### Exercise objective
Reproduce the data exactly; no word may be added or dropped.

** Data section follows **

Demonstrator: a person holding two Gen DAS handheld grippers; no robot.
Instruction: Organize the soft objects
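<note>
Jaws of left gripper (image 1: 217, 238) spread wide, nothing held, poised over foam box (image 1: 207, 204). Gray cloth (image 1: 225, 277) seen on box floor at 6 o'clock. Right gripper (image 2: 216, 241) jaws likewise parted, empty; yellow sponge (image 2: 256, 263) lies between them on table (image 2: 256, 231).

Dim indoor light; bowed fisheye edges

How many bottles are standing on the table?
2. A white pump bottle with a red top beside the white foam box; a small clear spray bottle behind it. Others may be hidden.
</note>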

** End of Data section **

### Result below
Demonstrator: a person holding two Gen DAS handheld grippers; no robot.
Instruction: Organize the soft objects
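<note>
Jaws of left gripper (image 1: 217, 238) spread wide, nothing held, poised over foam box (image 1: 207, 204). Gray cloth (image 1: 225, 277) seen on box floor at 6 o'clock. Right gripper (image 2: 216, 241) jaws likewise parted, empty; yellow sponge (image 2: 256, 263) lies between them on table (image 2: 256, 231).

Dim indoor light; bowed fisheye edges

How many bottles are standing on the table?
2. A white pump bottle with a red top beside the white foam box; a small clear spray bottle behind it. Others may be hidden.
</note>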

Nothing else remains for the exercise.